Task description:
Up to and including the line containing "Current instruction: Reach", set down each line of the entries below exactly, starting from the first, and leave out the rest.

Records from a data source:
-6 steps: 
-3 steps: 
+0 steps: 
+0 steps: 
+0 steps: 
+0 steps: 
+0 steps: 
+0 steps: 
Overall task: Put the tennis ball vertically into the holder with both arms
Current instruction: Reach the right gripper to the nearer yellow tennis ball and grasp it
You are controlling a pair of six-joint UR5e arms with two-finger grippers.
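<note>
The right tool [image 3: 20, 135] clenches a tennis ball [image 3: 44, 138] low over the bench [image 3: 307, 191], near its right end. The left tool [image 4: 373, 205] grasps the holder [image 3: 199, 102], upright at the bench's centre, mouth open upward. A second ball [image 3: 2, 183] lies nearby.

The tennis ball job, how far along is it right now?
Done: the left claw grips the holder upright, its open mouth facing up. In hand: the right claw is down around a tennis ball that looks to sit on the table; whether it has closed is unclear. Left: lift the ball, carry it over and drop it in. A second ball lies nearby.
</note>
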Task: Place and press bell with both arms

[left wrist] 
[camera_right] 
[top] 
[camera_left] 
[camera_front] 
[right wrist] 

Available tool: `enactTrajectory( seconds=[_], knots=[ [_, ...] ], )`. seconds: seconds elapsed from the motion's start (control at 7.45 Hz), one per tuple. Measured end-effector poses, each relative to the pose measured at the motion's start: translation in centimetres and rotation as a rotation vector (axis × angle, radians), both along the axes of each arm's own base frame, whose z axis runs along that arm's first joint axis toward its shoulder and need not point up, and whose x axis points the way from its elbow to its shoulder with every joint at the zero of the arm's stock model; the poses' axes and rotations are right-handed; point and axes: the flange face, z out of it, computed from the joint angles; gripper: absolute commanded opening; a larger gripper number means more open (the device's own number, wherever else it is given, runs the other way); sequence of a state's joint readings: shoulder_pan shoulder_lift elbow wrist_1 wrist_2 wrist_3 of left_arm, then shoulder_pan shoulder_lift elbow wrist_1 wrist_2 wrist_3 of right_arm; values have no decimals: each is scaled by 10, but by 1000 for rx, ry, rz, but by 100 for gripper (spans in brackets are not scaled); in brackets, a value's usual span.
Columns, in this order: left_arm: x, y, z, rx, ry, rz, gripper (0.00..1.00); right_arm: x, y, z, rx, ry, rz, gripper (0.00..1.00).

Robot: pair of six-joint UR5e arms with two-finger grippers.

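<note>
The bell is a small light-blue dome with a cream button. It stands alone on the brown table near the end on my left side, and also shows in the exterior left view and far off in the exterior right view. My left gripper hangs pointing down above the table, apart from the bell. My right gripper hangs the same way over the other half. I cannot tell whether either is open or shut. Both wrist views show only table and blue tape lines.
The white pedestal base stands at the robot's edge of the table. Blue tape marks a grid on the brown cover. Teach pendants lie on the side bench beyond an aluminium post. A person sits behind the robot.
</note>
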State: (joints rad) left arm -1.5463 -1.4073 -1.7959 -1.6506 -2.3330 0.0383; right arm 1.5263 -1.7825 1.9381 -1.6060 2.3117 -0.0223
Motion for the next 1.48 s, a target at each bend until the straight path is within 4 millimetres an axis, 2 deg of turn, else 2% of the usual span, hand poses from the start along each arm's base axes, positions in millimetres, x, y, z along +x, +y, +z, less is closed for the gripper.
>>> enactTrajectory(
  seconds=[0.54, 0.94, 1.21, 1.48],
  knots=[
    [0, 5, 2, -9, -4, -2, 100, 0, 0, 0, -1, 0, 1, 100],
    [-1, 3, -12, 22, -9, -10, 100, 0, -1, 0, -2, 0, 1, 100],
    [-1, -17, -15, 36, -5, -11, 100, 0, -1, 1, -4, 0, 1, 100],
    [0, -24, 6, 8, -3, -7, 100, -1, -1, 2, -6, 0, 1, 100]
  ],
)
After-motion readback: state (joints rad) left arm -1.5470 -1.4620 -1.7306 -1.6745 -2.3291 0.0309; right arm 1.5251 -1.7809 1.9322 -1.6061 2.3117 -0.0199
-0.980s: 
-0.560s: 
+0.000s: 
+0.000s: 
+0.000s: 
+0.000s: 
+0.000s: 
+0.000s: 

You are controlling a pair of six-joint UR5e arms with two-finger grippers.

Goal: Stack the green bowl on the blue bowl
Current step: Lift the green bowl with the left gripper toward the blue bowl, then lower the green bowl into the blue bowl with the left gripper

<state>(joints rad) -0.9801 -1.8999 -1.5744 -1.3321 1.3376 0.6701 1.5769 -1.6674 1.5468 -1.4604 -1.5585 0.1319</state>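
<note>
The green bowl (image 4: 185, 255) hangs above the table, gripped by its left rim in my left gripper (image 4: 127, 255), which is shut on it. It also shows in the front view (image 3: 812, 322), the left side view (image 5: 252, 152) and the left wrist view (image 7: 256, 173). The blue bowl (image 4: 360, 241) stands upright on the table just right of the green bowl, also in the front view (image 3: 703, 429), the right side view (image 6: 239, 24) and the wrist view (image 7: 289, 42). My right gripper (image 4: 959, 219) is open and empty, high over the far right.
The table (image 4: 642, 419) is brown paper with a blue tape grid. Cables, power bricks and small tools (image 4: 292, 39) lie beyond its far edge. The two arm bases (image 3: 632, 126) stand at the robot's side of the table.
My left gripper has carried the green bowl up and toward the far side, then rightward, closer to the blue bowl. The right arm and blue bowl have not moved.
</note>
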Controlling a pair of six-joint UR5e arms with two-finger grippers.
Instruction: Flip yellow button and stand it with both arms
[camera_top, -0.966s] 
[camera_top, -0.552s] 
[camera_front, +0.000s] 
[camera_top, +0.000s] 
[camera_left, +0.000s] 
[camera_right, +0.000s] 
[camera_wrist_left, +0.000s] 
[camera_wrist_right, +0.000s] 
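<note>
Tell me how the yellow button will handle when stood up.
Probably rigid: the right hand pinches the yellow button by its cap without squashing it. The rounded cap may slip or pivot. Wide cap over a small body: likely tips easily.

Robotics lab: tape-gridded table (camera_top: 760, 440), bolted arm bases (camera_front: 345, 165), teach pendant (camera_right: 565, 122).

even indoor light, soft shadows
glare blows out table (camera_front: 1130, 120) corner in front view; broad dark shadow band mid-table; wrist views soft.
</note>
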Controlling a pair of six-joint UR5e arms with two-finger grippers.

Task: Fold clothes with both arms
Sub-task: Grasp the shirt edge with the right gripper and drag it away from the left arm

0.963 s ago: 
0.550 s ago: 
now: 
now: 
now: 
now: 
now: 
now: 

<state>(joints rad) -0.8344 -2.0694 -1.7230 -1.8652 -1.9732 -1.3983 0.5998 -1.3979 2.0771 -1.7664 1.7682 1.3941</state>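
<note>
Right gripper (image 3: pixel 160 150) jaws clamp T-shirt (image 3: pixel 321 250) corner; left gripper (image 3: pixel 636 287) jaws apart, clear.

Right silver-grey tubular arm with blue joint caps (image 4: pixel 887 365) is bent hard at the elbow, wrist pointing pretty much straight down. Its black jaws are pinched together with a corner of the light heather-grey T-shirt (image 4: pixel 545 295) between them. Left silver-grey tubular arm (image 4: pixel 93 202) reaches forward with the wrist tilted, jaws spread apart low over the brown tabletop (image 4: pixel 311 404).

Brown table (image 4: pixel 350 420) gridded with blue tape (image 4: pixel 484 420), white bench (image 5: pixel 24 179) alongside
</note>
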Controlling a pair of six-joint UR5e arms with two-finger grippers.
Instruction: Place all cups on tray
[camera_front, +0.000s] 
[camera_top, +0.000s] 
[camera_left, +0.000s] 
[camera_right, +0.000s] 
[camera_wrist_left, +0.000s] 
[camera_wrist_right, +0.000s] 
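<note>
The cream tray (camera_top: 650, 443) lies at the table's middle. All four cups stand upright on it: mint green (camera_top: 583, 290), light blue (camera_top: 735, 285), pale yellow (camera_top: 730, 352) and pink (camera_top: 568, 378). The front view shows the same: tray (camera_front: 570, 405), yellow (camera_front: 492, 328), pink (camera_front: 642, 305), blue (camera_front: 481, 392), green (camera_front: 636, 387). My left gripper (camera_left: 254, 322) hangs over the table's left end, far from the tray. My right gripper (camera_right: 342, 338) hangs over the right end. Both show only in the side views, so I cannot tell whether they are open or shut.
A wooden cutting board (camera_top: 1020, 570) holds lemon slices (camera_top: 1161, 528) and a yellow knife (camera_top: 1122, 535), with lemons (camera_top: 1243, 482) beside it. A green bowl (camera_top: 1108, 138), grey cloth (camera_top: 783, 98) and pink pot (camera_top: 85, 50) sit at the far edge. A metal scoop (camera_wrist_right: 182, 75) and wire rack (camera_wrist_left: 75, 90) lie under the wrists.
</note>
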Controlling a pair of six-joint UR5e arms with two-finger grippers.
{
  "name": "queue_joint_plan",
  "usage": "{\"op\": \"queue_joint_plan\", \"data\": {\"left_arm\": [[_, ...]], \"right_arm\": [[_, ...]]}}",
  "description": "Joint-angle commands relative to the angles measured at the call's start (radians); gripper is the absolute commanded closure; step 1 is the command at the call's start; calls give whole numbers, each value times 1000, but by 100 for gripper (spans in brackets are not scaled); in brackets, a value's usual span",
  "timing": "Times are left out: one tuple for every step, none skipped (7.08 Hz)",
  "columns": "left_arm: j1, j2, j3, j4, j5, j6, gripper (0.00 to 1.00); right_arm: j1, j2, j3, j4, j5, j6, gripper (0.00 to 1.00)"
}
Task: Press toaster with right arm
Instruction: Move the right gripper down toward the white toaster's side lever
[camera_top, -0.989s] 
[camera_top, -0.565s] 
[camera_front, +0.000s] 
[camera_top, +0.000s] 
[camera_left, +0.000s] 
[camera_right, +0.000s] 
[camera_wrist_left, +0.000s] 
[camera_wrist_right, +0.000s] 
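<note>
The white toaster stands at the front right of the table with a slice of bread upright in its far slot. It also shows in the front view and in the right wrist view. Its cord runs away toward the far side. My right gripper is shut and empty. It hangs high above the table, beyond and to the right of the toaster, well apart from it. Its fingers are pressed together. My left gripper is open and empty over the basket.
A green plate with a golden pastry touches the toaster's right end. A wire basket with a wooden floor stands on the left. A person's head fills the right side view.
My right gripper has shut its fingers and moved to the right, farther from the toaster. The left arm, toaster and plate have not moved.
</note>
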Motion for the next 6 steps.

Answer area:
-6 steps: 
-3 steps: 
+0 steps: 
+0 steps: 
+0 steps: 
+0 steps: 
+0 steps: 
+0 steps: 
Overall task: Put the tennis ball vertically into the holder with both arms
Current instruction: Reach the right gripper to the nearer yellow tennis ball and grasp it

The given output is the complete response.